Não acompanho a opinião de alguns comentadores que criticaram asperamente a comunicação de António Costa na noite de sábado passado. É certo que não faz grande sentido, com uns suspeitos ainda a serem interrogados, o primeiro-ministro vir – nessa qualidade – justificar e defender o comportamento dos visados no processo. Tal pode ser interpretado como uma pressão ilegítima sobre a Justiça. Mas não podemos esquecer que António Costa ainda é primeiro-ministro em plenitude de funções e ficará mais quatro ou cinco meses à frente do Governo, pelo que tem lógica que venha clarificar um caso em que também está envolvido.
E a sua explicação faz sentido: a burocracia em Portugal é imensa, o país precisa de investimentos estrangeiros, pelo que, nalguns grandes projetos, se justifica uma intervenção especial do poder político para ultrapassar entraves e acelerar procedimentos.
Repito: faz sentido.
Mas é inevitável colocar uma questão: António Costa está como primeiro-ministro há oito anos, antes disso passou por vários Governo e por vários cargos no Governo, e só agora se deu conta daquele problema?
Só agora percebeu que há projetos que necessitam de um empurrão ao mais alto nível?
Até agora tinha andado distraído?
E acrescente-se que essas práticas não nos valorizam perante o estrangeiro.
Quando investidores estrangeiros percebem que só intercedendo junto de ministros e de chefes de gabinete, eventualmente prometendo-lhes luvas ou outros benefícios, os processos avançam, ficam com uma péssima ideia de Portugal.
E outros eventuais investidores desistirão de aqui investir.
Já no Freeport foi assim, com as tristes consequências que conhecemos.
O próprio António Costa sabe muito bem que a promiscuidade entre políticos e interesses económicos é indesejável.
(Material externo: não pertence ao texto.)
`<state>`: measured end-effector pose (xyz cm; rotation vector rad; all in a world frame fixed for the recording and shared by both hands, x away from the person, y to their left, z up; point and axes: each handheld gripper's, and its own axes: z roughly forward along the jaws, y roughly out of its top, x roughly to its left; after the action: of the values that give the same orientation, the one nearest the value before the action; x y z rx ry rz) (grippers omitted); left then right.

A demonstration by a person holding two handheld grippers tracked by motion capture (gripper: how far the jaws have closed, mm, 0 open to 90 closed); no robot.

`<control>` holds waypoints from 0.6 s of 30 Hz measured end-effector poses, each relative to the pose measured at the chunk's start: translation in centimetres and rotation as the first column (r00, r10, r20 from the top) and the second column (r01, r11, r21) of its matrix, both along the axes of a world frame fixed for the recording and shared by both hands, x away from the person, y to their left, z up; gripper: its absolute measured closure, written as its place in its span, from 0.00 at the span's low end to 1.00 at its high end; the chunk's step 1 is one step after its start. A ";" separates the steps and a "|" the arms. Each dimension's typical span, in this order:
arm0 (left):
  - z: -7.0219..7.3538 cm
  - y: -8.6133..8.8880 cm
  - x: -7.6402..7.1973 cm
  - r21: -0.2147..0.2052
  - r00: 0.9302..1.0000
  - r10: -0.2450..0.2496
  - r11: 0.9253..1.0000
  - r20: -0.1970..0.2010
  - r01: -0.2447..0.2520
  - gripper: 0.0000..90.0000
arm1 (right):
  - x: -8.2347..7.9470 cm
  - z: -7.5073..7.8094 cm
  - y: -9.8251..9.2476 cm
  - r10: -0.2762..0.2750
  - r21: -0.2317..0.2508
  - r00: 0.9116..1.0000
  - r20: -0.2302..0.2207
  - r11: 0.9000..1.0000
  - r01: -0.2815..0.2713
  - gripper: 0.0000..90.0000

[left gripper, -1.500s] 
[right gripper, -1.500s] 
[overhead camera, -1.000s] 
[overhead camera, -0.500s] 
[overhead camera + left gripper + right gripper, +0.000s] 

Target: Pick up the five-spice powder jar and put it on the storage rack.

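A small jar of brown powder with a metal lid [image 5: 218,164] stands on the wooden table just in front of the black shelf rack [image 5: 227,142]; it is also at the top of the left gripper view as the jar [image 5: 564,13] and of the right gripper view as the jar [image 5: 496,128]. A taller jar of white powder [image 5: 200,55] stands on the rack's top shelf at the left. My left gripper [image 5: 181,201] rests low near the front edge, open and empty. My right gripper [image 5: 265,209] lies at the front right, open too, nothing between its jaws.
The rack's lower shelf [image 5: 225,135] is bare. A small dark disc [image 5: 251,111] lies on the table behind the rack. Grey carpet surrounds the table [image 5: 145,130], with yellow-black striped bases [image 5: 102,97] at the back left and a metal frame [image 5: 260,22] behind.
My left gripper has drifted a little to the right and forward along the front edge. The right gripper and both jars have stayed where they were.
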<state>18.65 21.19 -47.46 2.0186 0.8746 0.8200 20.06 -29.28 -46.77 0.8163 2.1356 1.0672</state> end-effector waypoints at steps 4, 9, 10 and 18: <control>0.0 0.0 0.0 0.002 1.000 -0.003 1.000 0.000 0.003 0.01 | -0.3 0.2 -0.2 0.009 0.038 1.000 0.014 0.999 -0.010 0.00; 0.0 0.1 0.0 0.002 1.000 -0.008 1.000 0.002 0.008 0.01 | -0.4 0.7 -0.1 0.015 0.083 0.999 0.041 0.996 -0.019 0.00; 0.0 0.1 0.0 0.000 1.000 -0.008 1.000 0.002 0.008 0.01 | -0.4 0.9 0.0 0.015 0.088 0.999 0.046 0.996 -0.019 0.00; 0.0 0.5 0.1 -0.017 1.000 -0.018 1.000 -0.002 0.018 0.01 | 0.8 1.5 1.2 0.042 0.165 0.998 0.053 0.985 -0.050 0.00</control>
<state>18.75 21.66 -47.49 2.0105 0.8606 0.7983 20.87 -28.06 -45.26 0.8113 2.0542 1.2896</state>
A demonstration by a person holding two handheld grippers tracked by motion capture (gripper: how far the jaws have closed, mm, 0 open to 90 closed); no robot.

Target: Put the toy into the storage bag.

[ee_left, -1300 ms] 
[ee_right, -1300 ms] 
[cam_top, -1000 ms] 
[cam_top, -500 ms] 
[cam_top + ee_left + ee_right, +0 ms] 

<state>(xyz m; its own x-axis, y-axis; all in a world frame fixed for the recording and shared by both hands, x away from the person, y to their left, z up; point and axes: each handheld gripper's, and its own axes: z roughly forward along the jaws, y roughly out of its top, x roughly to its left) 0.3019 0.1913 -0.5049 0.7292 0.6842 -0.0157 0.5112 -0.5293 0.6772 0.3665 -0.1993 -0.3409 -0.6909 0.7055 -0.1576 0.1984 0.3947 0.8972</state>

Almoços e jantares particulares de ministros com empresários, não tendo qualquer importância como contrapartidas, criam relações pessoais e dependências que são muito difíceis de gerir.
Um ministro tem de se dar ao respeito.
E aqui começa a primeira dúvida relativamente à ligação de António Costa a este caso: ele não sabia desses almoços e jantares, dessas intimidades, designadamente do ministro João Galamba? E, sabendo, aprovou-as ou não?
Indo mais longe: por que protegeu tanto João Galamba, ao ponto de arranjar um problema com o PR? Que laços ou compromissos havia entre os dois para Costa o defender para lá dos limites do razoável? Teria alguma coisa a ver com este caso?
E falando de Galamba, é inevitável falar de Lacerda Machado e de Vítor Escária.
Era difícil António Costa não saber – mais que não fosse por terceiros – das démarches que os dois também iam fazendo neste projeto de Sines.
E dava-lhes cobertura ou não?
Na sua comunicação ao país, Costa tentou desembaraçar-se de ambos, «atirando-os para debaixo do comboio», na metáfora feliz do líder da IL.
Para enfatizar esse corte, António Costa foi cruel – ao dizer que Escária traiu a sua confiança e que a sua conduta o «envergonhou», e que Lacerda Machado não podia ser considerado seu amigo, porque um primeiro-ministro não tem amigos (e, quando o classificou assim, foi «muito infeliz»).
Costa podia ter dito as coisas doutro modo; mas já sabemos como é implacável nestes momentos: veja-se como assassinou António José Seguro.
O problema é que, se António Costa pode demarcar-se agora do amigo e do chefe de gabinete, não pode apagar o passado. E o passado é este: foi ele quem convidou Lacerda Machado para acompanhar, em seu nome ou no do Governo, alguns grandes dossiês, a começar pelo da TAP, e nestes processos Machado era visto como o seu representante.
Quanto a Escária, Costa foi buscá-lo sabendo o papel que ele tinha tido junto de Sócrates e as suspeitas que sobre ele recaíam (o que sugere que foi mesmo por isso que o chamou para junto de si: pela sua experiência em ‘ultrapassar legalidades’).
Acredito na honestidade de António Costa e os argumentos que usou fazem sentido em teoria.
Mas não se livra da embrulhada das suas relações com Galamba, Escária e Lacerda Machado; por que razão os protegia e os mantinha no seu círculo íntimo.
É este o seu grande problema.
Por mais que agora os deite para debaixo do comboio, o processo dos quatro está intimamente relacionado.
Uma última nota: o comportamento de Mário Centeno, ao dizer que foi sondado pelo Presidente para chefiar o Governo, é bem revelador do clima de mentira que envolvia indivíduos próximos do primeiro-ministro.
Clima esse que, noutro plano, os 76 mil euros encontrados escondidos no gabinete do chefe de gabinete ilustram bem.
António Costa era sério mas rodeava-se de pessoas pouco escrupulosas.